Exercise directions:
Write out exactly the lines of the entries below from the one holding "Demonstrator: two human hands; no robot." to the one holding "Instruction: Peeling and", inclusive, and leave out all other lines.

(Excerpts from a dataset)
——————————
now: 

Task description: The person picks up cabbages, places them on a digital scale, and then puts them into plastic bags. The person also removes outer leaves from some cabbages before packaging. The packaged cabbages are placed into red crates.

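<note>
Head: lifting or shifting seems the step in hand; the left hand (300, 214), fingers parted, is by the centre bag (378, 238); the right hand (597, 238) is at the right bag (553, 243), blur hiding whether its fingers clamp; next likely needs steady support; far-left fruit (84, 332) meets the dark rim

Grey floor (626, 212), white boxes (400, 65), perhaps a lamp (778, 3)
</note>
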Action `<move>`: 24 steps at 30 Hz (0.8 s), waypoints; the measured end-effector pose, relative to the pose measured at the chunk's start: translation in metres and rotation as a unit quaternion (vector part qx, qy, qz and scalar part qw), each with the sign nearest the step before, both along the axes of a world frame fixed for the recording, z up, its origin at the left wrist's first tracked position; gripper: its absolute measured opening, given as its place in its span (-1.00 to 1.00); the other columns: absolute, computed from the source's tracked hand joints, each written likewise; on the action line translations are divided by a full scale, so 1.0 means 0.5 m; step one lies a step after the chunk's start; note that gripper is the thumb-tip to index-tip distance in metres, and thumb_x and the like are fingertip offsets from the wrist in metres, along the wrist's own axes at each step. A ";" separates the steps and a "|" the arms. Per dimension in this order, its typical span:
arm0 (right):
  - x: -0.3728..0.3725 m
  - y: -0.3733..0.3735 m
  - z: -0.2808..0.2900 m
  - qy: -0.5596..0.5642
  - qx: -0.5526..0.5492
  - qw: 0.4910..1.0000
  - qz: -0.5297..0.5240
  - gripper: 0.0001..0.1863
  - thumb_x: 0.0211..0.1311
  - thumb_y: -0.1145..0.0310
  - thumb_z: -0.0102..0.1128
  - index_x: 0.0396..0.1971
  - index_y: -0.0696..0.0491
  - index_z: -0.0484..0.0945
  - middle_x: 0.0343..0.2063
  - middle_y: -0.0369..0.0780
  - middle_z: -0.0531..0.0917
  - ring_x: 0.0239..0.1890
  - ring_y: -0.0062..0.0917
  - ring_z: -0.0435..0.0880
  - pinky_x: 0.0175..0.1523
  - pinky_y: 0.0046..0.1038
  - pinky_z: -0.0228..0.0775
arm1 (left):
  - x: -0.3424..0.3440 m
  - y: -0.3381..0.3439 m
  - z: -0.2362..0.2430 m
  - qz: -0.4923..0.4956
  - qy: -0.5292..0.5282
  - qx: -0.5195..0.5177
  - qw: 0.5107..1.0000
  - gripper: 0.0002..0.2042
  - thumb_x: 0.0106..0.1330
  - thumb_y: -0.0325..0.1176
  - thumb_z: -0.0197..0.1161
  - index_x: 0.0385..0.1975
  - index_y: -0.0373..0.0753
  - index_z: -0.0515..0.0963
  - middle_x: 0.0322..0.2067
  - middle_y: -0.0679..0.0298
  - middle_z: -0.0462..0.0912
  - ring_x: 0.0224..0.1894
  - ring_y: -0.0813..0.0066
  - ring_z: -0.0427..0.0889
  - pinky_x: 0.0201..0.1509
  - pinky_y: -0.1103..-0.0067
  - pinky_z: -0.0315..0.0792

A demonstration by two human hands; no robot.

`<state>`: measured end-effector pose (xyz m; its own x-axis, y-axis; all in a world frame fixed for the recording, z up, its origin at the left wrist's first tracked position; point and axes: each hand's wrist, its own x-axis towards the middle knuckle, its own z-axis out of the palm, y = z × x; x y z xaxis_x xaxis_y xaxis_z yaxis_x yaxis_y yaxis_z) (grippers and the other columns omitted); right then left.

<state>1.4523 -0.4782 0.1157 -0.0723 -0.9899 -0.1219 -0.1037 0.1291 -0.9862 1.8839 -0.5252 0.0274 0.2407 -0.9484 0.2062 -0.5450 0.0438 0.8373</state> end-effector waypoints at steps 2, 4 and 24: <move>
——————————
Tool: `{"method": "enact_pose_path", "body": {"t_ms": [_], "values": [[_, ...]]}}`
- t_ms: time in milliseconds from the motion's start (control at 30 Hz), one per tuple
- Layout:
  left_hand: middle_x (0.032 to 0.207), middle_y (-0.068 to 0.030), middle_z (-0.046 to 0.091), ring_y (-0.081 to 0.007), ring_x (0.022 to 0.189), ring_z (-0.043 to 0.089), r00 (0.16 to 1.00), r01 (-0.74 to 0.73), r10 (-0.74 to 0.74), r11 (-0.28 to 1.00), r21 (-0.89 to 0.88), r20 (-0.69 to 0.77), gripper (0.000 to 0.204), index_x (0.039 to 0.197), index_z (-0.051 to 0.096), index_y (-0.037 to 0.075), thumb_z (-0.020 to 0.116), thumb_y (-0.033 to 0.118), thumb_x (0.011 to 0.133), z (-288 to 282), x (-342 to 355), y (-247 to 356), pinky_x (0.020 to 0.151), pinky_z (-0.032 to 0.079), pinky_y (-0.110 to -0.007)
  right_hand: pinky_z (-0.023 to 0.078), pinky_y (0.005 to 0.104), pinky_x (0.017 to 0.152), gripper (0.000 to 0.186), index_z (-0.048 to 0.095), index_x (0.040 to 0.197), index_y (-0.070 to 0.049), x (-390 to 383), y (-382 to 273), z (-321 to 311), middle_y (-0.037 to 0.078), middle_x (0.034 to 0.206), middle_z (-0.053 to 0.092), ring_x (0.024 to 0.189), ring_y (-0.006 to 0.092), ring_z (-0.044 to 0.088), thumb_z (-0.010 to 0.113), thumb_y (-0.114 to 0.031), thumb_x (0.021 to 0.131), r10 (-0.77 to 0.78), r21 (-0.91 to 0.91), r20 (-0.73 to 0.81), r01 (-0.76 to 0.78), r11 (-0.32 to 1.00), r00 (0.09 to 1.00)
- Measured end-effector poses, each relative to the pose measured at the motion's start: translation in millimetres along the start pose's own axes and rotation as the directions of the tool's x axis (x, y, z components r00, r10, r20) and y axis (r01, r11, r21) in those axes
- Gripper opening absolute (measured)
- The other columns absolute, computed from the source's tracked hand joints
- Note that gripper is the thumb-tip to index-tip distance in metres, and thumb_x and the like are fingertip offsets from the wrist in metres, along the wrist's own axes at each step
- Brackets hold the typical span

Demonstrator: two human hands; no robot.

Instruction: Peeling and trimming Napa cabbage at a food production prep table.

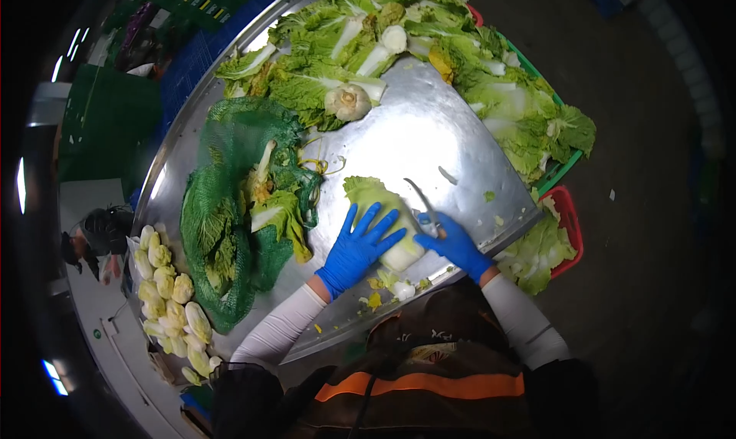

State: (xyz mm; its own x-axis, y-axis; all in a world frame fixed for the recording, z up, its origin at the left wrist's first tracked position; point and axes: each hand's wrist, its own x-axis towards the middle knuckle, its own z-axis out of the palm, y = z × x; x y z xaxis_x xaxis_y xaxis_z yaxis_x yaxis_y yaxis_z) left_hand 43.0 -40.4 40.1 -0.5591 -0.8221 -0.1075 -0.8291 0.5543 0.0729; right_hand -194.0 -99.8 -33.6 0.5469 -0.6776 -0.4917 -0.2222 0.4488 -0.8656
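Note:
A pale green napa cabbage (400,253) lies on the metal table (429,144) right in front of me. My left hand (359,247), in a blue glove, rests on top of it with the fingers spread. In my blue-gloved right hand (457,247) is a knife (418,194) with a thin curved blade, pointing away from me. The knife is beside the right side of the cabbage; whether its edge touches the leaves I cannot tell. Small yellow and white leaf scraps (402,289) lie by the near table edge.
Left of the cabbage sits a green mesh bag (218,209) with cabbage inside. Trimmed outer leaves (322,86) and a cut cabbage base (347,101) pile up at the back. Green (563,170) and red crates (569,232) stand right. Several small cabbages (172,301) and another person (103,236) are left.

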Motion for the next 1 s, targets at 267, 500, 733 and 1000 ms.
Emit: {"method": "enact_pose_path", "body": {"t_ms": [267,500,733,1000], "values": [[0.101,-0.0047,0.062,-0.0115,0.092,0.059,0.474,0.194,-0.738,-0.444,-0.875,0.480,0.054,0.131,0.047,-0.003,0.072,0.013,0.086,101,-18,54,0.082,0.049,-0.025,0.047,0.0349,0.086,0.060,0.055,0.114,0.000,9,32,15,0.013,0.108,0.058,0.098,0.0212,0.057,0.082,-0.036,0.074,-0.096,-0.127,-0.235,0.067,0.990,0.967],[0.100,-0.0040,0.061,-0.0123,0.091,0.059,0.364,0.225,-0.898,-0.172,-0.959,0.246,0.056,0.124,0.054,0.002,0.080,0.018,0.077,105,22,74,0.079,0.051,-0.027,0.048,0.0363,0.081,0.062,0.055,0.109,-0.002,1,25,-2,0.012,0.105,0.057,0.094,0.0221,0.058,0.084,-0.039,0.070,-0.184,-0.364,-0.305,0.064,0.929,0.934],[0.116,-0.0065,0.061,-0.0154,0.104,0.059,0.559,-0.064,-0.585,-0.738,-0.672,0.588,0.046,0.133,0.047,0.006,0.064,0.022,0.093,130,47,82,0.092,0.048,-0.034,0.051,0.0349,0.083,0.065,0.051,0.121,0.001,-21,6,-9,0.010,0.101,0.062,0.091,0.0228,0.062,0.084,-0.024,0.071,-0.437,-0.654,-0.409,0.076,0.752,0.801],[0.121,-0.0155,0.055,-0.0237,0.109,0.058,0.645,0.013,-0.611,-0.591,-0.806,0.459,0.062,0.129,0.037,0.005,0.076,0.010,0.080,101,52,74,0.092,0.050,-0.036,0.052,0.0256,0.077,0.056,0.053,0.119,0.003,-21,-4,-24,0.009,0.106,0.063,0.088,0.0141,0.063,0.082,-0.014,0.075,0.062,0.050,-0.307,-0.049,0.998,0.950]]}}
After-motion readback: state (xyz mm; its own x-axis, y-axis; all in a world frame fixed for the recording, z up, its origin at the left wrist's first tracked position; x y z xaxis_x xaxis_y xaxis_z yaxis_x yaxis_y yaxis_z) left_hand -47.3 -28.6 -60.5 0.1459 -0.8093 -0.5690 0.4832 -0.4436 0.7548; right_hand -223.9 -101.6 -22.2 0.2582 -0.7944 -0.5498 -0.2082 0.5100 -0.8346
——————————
Solution:
Demonstrator: two human hands; no robot.

Instruction: Peeling and trimming Napa cabbage at a food production prep table.

This finishes the answer.